### Data
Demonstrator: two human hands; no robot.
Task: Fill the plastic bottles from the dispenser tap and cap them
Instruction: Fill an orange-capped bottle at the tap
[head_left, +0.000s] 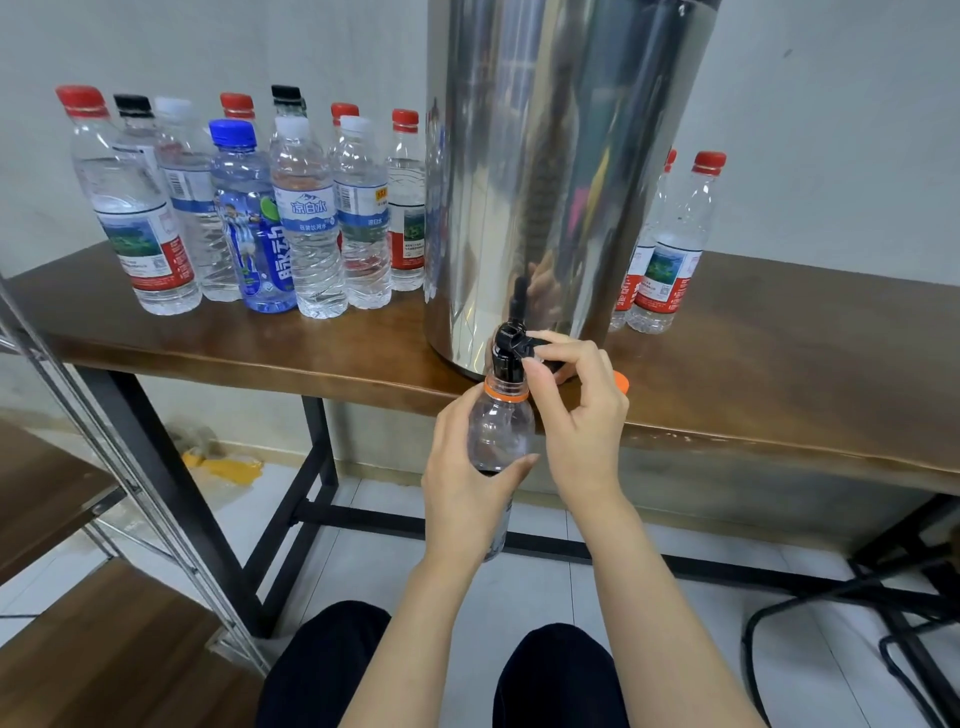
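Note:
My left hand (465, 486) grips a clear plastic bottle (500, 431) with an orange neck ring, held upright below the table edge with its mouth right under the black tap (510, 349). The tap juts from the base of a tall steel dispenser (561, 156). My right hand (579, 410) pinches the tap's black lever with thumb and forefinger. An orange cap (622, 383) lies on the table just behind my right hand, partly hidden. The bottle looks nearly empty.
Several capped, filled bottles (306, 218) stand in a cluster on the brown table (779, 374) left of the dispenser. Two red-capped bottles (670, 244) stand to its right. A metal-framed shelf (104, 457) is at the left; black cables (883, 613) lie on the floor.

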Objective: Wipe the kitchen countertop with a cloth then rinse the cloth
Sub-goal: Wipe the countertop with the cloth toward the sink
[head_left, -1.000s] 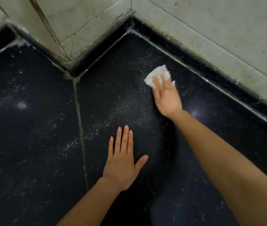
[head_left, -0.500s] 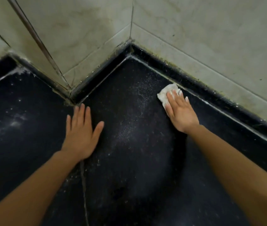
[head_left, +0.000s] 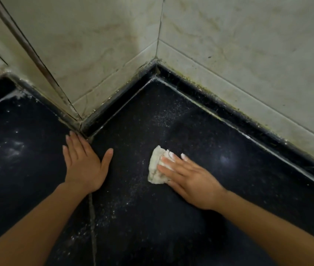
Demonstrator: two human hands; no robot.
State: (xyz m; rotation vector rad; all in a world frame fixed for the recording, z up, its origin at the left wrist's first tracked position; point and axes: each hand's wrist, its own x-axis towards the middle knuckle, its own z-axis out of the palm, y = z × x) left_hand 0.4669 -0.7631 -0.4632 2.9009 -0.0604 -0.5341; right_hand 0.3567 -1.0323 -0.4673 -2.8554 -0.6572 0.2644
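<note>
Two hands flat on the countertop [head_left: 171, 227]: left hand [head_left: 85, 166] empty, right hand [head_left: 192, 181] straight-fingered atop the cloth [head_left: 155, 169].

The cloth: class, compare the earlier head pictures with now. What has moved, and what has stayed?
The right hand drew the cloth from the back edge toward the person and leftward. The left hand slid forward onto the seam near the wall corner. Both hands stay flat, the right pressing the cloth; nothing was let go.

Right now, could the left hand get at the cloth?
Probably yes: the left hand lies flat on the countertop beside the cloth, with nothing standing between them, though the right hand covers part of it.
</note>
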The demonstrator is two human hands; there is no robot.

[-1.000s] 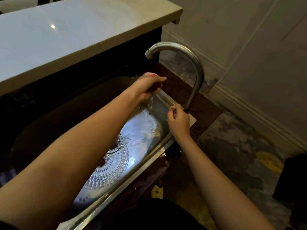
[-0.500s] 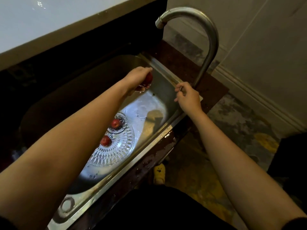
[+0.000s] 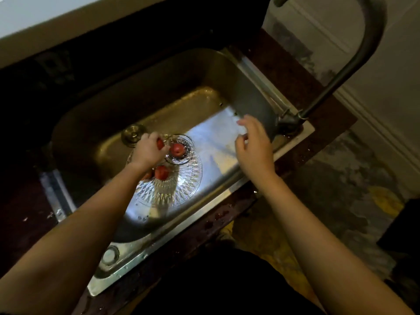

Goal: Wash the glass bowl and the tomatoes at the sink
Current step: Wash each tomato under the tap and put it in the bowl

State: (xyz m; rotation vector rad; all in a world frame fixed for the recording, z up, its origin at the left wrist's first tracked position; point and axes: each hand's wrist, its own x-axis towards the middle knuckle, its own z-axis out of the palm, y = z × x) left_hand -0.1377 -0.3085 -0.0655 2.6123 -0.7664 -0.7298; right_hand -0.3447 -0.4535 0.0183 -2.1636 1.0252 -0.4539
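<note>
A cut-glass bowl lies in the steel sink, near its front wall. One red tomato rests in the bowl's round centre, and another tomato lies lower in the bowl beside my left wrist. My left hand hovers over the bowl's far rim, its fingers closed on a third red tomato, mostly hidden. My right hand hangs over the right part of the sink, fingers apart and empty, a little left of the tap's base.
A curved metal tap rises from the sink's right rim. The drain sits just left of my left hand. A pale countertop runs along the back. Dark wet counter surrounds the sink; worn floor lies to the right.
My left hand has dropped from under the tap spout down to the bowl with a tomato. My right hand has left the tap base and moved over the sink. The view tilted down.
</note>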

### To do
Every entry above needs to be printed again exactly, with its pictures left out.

### Final answer
Demonstrator: two human hands; no robot.
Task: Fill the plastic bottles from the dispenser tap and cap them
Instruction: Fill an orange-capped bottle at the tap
[head_left, +0.000s] 
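Note:
My left hand (465, 486) grips a clear plastic bottle (500, 431) with an orange neck ring, held upright below the table edge with its mouth right under the black tap (510, 349). The tap juts from the base of a tall steel dispenser (561, 156). My right hand (579, 410) pinches the tap's black lever with thumb and forefinger. An orange cap (622, 383) lies on the table just behind my right hand, partly hidden. The bottle looks nearly empty.
Several capped, filled bottles (306, 218) stand in a cluster on the brown table (779, 374) left of the dispenser. Two red-capped bottles (670, 244) stand to its right. A metal-framed shelf (104, 457) is at the left; black cables (883, 613) lie on the floor.
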
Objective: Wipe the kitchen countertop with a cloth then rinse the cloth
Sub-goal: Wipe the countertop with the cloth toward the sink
[head_left, -1.000s] 
[head_left, -0.500s] 
[head_left, +0.000s] 
Demonstrator: two human hands; no robot.
State: (xyz m; rotation vector rad; all in a world frame fixed for the recording, z up, its origin at the left wrist's first tracked position; point and axes: each hand's wrist, its own x-axis towards the middle knuckle, its own z-axis out of the palm, y = z × x) left_hand 0.4669 -0.7631 -0.4632 2.9009 -0.0604 -0.5341; right_hand 0.3567 -1.0323 -0.4673 -2.8554 -0.6572 0.2644
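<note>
Two hands flat on the countertop [head_left: 171, 227]: left hand [head_left: 85, 166] empty, right hand [head_left: 192, 181] straight-fingered atop the cloth [head_left: 155, 169].

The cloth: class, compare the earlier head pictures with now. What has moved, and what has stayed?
The right hand drew the cloth from the back edge toward the person and leftward. The left hand slid forward onto the seam near the wall corner. Both hands stay flat, the right pressing the cloth; nothing was let go.

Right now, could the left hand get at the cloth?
Probably yes: the left hand lies flat on the countertop beside the cloth, with nothing standing between them, though the right hand covers part of it.
</note>
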The demonstrator is two human hands; there is no robot.

[-1.000s] 
[-0.500s] 
[+0.000s] 

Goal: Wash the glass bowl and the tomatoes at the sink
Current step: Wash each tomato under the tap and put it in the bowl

State: (xyz m; rotation vector rad; all in a world frame fixed for the recording, z up, its origin at the left wrist's first tracked position; point and axes: each hand's wrist, its own x-axis towards the middle knuckle, its own z-axis out of the palm, y = z × x) left_hand -0.1377 -0.3085 -0.0655 2.6123 -0.7664 -0.7298; right_hand -0.3447 -0.4535 0.0183 -2.1636 1.0252 -0.4539
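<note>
A cut-glass bowl lies in the steel sink, near its front wall. One red tomato rests in the bowl's round centre, and another tomato lies lower in the bowl beside my left wrist. My left hand hovers over the bowl's far rim, its fingers closed on a third red tomato, mostly hidden. My right hand hangs over the right part of the sink, fingers apart and empty, a little left of the tap's base.
A curved metal tap rises from the sink's right rim. The drain sits just left of my left hand. A pale countertop runs along the back. Dark wet counter surrounds the sink; worn floor lies to the right.
My left hand has dropped from under the tap spout down to the bowl with a tomato. My right hand has left the tap base and moved over the sink. The view tilted down.
</note>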

No further output is needed.